(Exercise directions): If a record holds a picture, omit that picture and copy everything else exactly.

[Start of Attachment]

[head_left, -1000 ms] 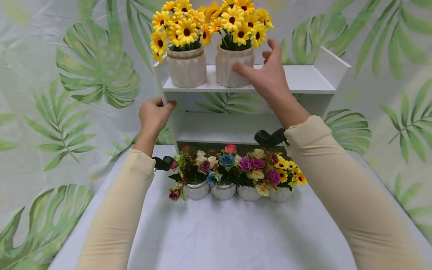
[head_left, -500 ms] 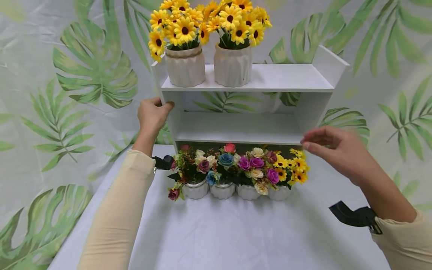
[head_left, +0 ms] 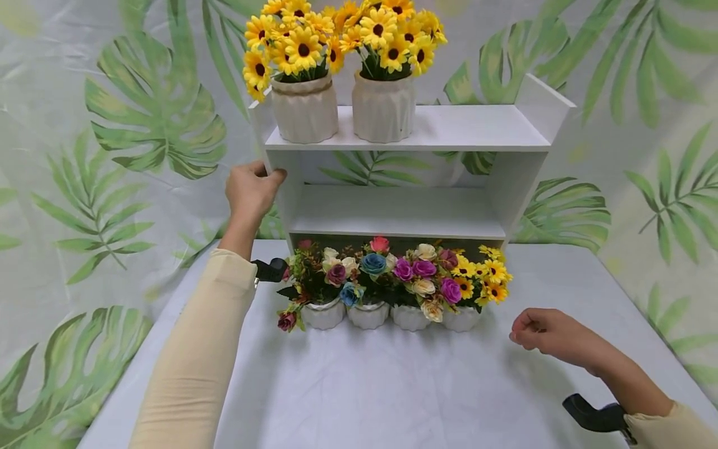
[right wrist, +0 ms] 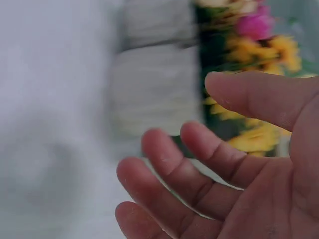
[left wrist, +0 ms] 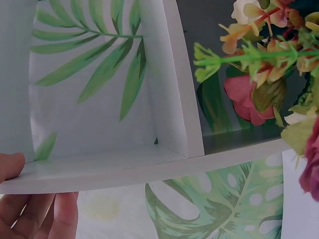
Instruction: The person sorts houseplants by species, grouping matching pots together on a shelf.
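My left hand [head_left: 250, 190] grips the left side panel of a white shelf unit [head_left: 409, 148], thumb inside and fingers outside, as the left wrist view shows. On the top board stand two white pots of yellow sunflowers, a left pot [head_left: 305, 111] and a right pot [head_left: 384, 109]. My right hand [head_left: 552, 333] is over the table at the right, holding nothing, its fingers loosely bent. Closest to it is the small white pot [right wrist: 154, 92] with yellow sunflowers [head_left: 487, 277], at the right end of a row in front of the shelf.
Beside that pot, the row continues with pots of purple and cream roses [head_left: 421, 274], blue roses [head_left: 370, 265] and dark red roses [head_left: 305, 290]. They stand on a white-covered table [head_left: 359, 386]. A leaf-patterned cloth [head_left: 157, 106] hangs behind.
My right hand has left the right sunflower pot on the top board and come down to the right, low over the table. My left hand keeps its grip on the shelf.
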Demonstrator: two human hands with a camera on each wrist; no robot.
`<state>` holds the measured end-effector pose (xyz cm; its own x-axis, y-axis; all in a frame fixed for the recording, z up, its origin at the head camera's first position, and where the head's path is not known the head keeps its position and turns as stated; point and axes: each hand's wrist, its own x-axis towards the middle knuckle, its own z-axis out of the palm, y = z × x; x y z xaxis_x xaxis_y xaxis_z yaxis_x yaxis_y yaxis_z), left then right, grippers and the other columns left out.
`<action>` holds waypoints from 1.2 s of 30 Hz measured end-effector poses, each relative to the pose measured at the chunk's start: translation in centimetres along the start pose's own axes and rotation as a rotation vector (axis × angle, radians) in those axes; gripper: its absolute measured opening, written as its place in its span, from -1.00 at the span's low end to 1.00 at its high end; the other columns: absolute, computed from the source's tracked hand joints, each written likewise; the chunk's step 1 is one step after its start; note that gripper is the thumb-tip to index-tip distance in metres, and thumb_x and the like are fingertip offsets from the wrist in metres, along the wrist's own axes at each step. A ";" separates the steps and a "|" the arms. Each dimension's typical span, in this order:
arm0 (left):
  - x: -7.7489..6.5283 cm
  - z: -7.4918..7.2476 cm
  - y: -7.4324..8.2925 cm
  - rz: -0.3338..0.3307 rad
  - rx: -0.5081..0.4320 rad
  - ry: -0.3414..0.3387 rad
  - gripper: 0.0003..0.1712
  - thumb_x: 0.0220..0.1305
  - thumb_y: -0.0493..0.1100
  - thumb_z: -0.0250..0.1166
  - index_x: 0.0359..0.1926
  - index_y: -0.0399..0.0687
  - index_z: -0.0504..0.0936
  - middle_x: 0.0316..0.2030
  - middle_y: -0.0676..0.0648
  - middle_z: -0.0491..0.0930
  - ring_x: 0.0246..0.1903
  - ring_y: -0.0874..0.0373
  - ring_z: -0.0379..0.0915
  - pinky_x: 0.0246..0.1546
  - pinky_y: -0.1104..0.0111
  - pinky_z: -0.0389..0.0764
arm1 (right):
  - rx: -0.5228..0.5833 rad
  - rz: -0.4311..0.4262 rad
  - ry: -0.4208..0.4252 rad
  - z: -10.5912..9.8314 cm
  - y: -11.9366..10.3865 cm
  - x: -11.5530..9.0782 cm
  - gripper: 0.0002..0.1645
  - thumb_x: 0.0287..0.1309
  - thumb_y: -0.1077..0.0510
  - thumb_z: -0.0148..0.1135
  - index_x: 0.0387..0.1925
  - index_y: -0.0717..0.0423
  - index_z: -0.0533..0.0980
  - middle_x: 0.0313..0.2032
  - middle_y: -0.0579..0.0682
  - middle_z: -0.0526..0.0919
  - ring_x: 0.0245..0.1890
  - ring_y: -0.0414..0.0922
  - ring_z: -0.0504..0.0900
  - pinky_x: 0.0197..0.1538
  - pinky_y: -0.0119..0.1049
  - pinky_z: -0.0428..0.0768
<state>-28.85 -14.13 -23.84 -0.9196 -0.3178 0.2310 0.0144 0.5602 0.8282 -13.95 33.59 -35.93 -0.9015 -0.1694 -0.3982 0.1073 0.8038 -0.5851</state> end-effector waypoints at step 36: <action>0.2 0.2 -0.4 -0.027 -0.043 -0.007 -0.65 0.25 0.02 0.27 -0.03 0.00 0.77 -0.01 -0.10 0.73 -0.07 0.05 0.55 -0.23 0.33 0.45 | 0.402 -0.256 0.258 6.5 0.4 8.3 0.21 0.11 0.05 0.41 0.56 0.03 -0.17 0.50 0.21 0.10 0.49 0.20 0.09 0.43 0.32 0.15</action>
<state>-29.10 -14.27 -24.22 -0.9224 -0.3272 0.2051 0.0065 0.5178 0.8555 -18.64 28.85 -44.08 -0.9881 -0.1449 -0.0510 -0.0225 0.4651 -0.8850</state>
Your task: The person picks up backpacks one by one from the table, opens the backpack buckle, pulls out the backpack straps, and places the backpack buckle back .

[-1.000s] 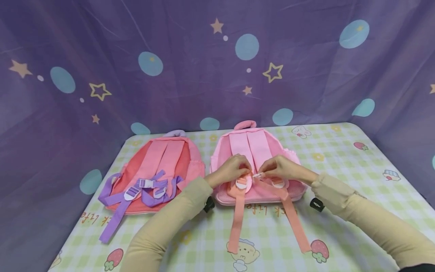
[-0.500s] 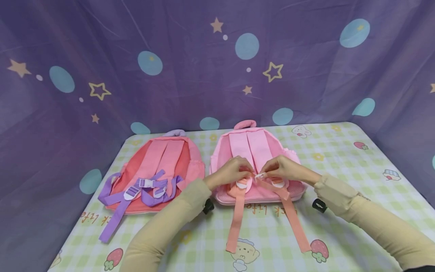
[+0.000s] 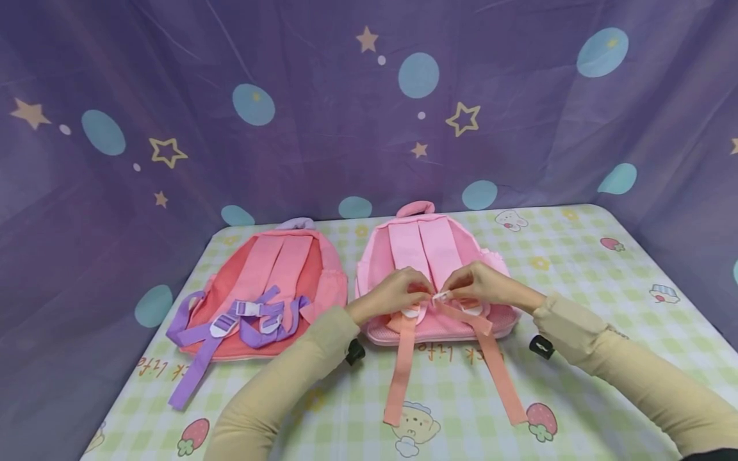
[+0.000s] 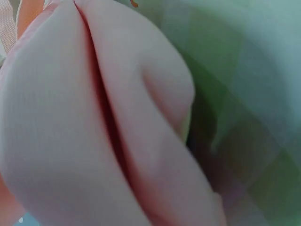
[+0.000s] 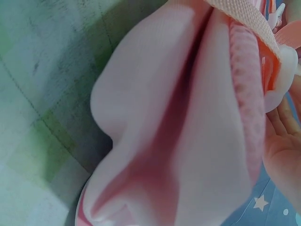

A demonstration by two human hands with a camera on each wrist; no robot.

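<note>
A pink backpack (image 3: 375, 256) lies with its shoulder straps facing up, an orange strap (image 3: 398, 390) hanging from each side over its lower edge. Over its lower middle, a small white buckle (image 3: 441, 296) sits between the fingertips of both hands. The right hand (image 3: 481, 283) pinches its right side, where an orange strap joins. From the left, the left hand (image 3: 394, 296) pinches the other end, mostly hidden behind its fingers. In the right wrist view, a white strap slider (image 5: 284, 77) hangs beside the right hand (image 5: 282, 150). Pale pink fabric (image 4: 56, 122) fills the left wrist view.
To the left lies a coral backpack (image 3: 230, 285) with purple straps (image 3: 198, 374) and a fastened white buckle (image 3: 250, 310). Both bags rest on a green checked tablecloth (image 3: 340, 422). A purple curtain (image 3: 323, 141) with stars hangs behind the table.
The left hand has shifted slightly right, bringing its fingertips up against the white buckle by the right hand. The right hand has barely moved. The head view has tilted a little downward.
</note>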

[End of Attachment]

(Answer to this problem):
[head_left, -1000 ms] 
[head_left, -500 ms] 
[head_left, +0 ms] 
[right wrist, +0 ms] 
[left wrist, +0 ms] 
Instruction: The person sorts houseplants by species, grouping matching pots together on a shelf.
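My left hand [head_left: 250, 190] grips the left side panel of a white shelf unit [head_left: 409, 148], thumb inside and fingers outside, as the left wrist view shows. On the top board stand two white pots of yellow sunflowers, a left pot [head_left: 305, 111] and a right pot [head_left: 384, 109]. My right hand [head_left: 552, 333] is over the table at the right, holding nothing, its fingers loosely bent. Closest to it is the small white pot [right wrist: 154, 92] with yellow sunflowers [head_left: 487, 277], at the right end of a row in front of the shelf.
Beside that pot, the row continues with pots of purple and cream roses [head_left: 421, 274], blue roses [head_left: 370, 265] and dark red roses [head_left: 305, 290]. They stand on a white-covered table [head_left: 359, 386]. A leaf-patterned cloth [head_left: 157, 106] hangs behind.
My right hand has left the right sunflower pot on the top board and come down to the right, low over the table. My left hand keeps its grip on the shelf.
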Demonstrator: two human hands with a camera on each wrist; no robot.
`<state>` holds the measured end-effector pose (xyz cm; its own x-axis, y-axis; all in a frame fixed for the recording, z up, its origin at the head camera's first position, and where the head's path is not known the head keeps its position and turns as stated; point and axes: each hand's wrist, its own x-axis towards the middle knuckle, its own z-axis out of the palm, y = z × x; x y z xaxis_x xaxis_y xaxis_z yaxis_x yaxis_y yaxis_z), left then right, grippers and the other columns left out.
`<action>` holds waypoints from 1.2 s of 30 Hz measured end-effector poses, each relative to the pose measured at the chunk's start: translation in centimetres along the start pose's own axes and rotation as a rotation vector (axis × angle, radians) in those axes; gripper: its absolute measured opening, written as its place in its span, from -1.00 at the span's low end to 1.00 at its high end; the other columns: absolute, computed from the source's tracked hand joints, each written likewise; the chunk's step 1 is one step after its start; note that gripper is the thumb-tip to index-tip distance in metres, and thumb_x and the like are fingertip offsets from the wrist in metres, along the wrist's own axes at each step. A ";" separates the steps and a "|" the arms. Each dimension's typical span, in this order:
arm0 (left):
  - x: -7.7489..6.5283 cm
  - z: -7.4918..7.2476 cm
  - y: -7.4324..8.2925 cm
  - rz: -0.3338..0.3307 rad
  - rx: -0.5081..0.4320 rad
  - ry: -0.3414..0.3387 rad
  - gripper: 0.0003..0.1712
  - thumb_x: 0.0220..0.1305
  - thumb_y: -0.0493..0.1100
  - thumb_z: -0.0250..0.1166
  - index_x: 0.0359..0.1926
  - index_y: -0.0399..0.0687
  - index_z: -0.0504..0.0936
  - middle_x: 0.0316..0.2030
  - middle_y: -0.0676..0.0648
  - middle_z: -0.0491..0.0930
  - ring_x: 0.0246..0.1903
  - ring_y: -0.0874..0.0373
  - ring_z: -0.0379..0.0915
  - pinky_x: 0.0246..0.1546
  - pinky_y: -0.1104..0.0111
  - pinky_z: -0.0389..0.0764
arm1 (right):
  - rx: -0.5228..0.5833 rad
  - rz: -0.4311..0.4262 rad
  - ry: -0.4208..0.4252 rad
  - z: -10.5912..9.8314 cm
  - y: -11.9366..10.3865 cm
  - x: -11.5530..9.0782 cm
  - gripper: 0.0002..0.1645
  - thumb_x: 0.0287..0.1309
  - thumb_y: -0.1077..0.0510
  - thumb_z: -0.0148..0.1135
  - index_x: 0.0387..0.1925
  - index_y: -0.0717..0.0423
  - index_z: -0.0533..0.0980
  - middle_x: 0.0313..0.2032
  - middle_y: -0.0579..0.0682
  - middle_z: -0.0526..0.0919
  - ring_x: 0.0245..0.1890
  - ring_y: -0.0414..0.0922
  - ring_z: -0.0504..0.0900
  - pinky_x: 0.0197..0.1538
  - pinky_y: -0.0119..0.1049
  - pinky_z: -0.0428..0.0768
<state>-28.85 -14.13 -23.84 -0.9196 -0.3178 0.2310 0.0144 0.5602 0.8282 -13.95 33.59 -35.93 -0.9015 -0.1694 -0.3982 0.1073 0.8038 -0.5851</state> end-effector waypoints at step 36: <action>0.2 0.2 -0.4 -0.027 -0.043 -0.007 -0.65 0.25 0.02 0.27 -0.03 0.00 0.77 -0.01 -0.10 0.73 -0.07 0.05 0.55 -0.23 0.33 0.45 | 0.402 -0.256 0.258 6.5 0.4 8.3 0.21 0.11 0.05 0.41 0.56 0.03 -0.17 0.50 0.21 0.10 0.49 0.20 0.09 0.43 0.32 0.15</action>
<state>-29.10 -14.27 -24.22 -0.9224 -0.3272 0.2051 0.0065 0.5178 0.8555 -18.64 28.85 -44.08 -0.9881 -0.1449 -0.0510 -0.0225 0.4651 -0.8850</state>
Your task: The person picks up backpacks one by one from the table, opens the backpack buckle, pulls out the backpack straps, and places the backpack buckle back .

[-1.000s] 
[-0.500s] 
[+0.000s] 
[+0.000s] 
[+0.000s] 

A demonstration by two human hands with a camera on each wrist; no robot.

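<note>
A pink backpack (image 3: 375, 256) lies with its shoulder straps facing up, an orange strap (image 3: 398, 390) hanging from each side over its lower edge. Over its lower middle, a small white buckle (image 3: 441, 296) sits between the fingertips of both hands. The right hand (image 3: 481, 283) pinches its right side, where an orange strap joins. From the left, the left hand (image 3: 394, 296) pinches the other end, mostly hidden behind its fingers. In the right wrist view, a white strap slider (image 5: 284, 77) hangs beside the right hand (image 5: 282, 150). Pale pink fabric (image 4: 56, 122) fills the left wrist view.
To the left lies a coral backpack (image 3: 230, 285) with purple straps (image 3: 198, 374) and a fastened white buckle (image 3: 250, 310). Both bags rest on a green checked tablecloth (image 3: 340, 422). A purple curtain (image 3: 323, 141) with stars hangs behind the table.
The left hand has shifted slightly right, bringing its fingertips up against the white buckle by the right hand. The right hand has barely moved. The head view has tilted a little downward.
</note>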

Nothing further is required for this exercise.